In studies conducted using the ALS8-iPSCs, the investigators found that:
Reduced levels of VAPB might be an initial defect leading to the development of ALS8, the study authors wrote, and ALS8 iPSCs could be used to develop early diagnostic tools and to identify possible drugs and targets for future therapies.
Reduced levels of VAPB protein have been shown to correlate with disease progression in SOD1 ALS mice; they also have been observed in postmortem tissue taken from people with sporadic ALS. These earlier findings, coupled with the new findings concerning ALS8, appear to suggest that proper VAPB protein regulation may play a key role in the ALS disease process.
The VAPB protein has been associated with numerous cellular processes, but its role in ALS remains undefined.
Wide variability in the clinical course of ALS8 may help provide an answer. The course of the disease can vary drastically from one patient to the next — rapid and severe in some and slowly progressive in others. Determining blockers or modulators of the effects of VAPB mutations may open up a number of strategies for therapy development.
Stem-cell model avoids shortcomings of animal models
Animal models play a crucial role in disease research and a number of ALS animal research models have been developed. Many of these, including zebrafish, fruit flies, worms, rats and mice, have been created around the SOD1 gene.

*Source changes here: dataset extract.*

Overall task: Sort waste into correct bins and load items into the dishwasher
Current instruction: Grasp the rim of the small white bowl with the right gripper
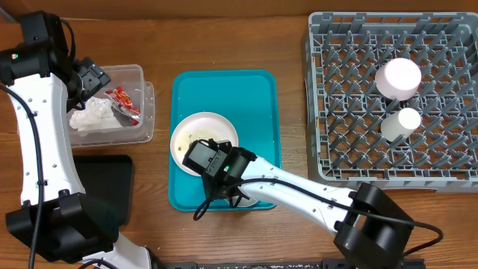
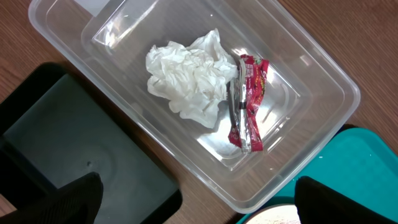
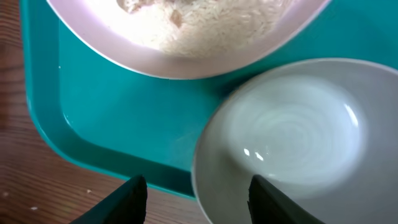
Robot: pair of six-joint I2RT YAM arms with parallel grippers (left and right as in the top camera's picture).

Still, the study team noted, the underpinnings of ALS remain unclear, and drugs tested in ALS mice and other animal models have produced benefits that scientists are unable to duplicate in humans.
A human stem cell research model is expected to eliminate some of the difficulties associated with using mice and other animal models to recapitulate a human disease.
Precisely because the new model features DNA (akin to a "genetic blueprint") from people affected with ALS, scientists will be able to study ALS-causing flaws and mechanisms in human cells that reflect the genetic background in which the disease naturally occurs.
The new iPSC model, the investigators wrote, can recapitulate some aspects of ALS8 and be used to extract new biological information relevant to human motor neuron development.
"We believe this cellular model has the potential to complement other human and animal models and to accelerate the discovery of new compounds for treating ALS and other forms of motor neuron neurodegeneration."